One of Søholt’s key points was that there is a common denominator with all of the risks we are facing; people and their behavioural change, which need to be addressed in all the solutions that are being formulated.

When the city of Gothenburg were formulating its strategy a team was gathered across all the various departments to sit together in the same space in the harbour to come up with new solutions.

“It is unfortunately very seldom that I see this kind of totally integrated solution making and creative design leadership in cities around the world,” explained Søholt. “So we have to overcome this way of silo planning and move away from reactive governance where we think of planning as a linear process and move towards a much more proactive facilitative leadership model where the cities are actually engaging all the stakeholders to come up with not just good projects but with shared value. Something that we can see we are all benefitting from.”
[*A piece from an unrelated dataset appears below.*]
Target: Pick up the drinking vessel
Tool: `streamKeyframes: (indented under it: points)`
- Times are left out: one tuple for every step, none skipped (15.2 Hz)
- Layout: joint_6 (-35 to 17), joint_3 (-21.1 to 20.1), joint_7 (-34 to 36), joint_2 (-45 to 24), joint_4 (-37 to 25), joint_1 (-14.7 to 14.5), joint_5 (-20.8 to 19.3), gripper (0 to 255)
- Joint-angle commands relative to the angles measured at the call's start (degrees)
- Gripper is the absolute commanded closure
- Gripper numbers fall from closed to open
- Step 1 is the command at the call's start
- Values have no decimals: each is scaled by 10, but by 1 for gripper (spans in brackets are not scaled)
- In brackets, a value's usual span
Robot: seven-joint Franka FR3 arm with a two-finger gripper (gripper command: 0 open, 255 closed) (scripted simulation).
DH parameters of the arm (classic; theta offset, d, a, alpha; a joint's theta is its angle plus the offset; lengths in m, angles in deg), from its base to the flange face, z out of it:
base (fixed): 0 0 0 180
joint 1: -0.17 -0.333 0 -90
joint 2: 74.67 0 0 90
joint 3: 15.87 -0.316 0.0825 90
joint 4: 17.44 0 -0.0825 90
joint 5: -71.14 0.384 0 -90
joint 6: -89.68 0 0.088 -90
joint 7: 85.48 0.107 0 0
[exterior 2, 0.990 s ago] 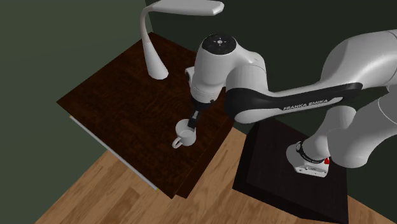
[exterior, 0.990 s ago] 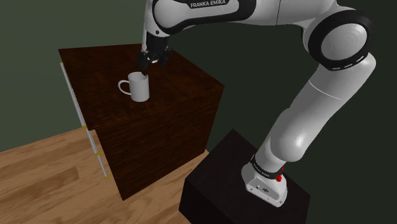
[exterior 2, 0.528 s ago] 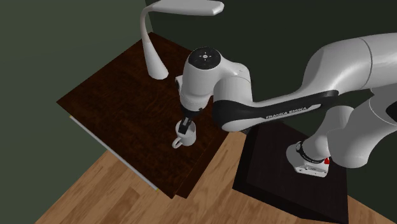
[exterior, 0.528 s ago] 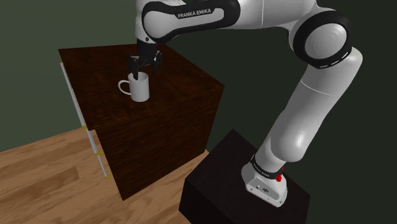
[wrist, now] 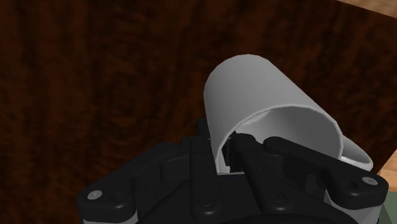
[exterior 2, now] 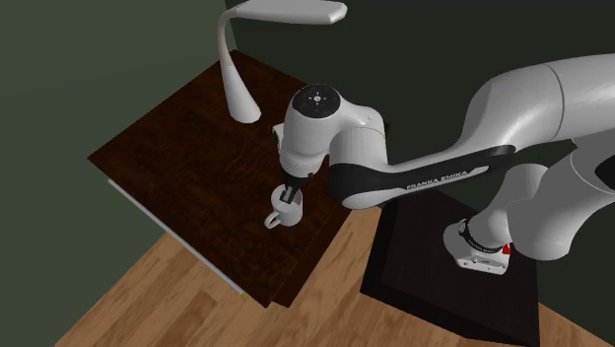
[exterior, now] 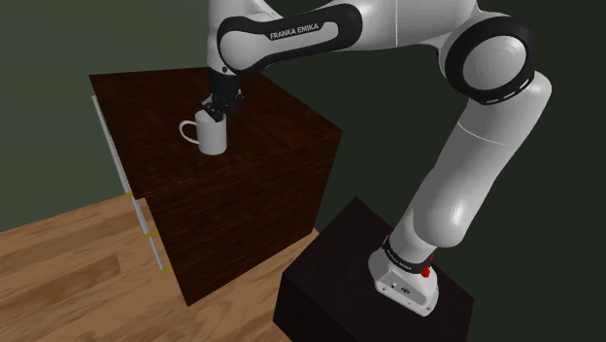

The city of Copenhagen was highlighted as a leading example after the designing of a climate neighbourhood in the northern part of the city, where they have engaged local citizens through a local office where people can be involved in the design of plazas and streets.

Authorities have also recently created a green city strategy for the whole of Copenhagen. One of the elements in this strategy is planting 1,000 new trees in the city, where the citizens were asked to vote for the streets in most need of greening and climate adaptation design.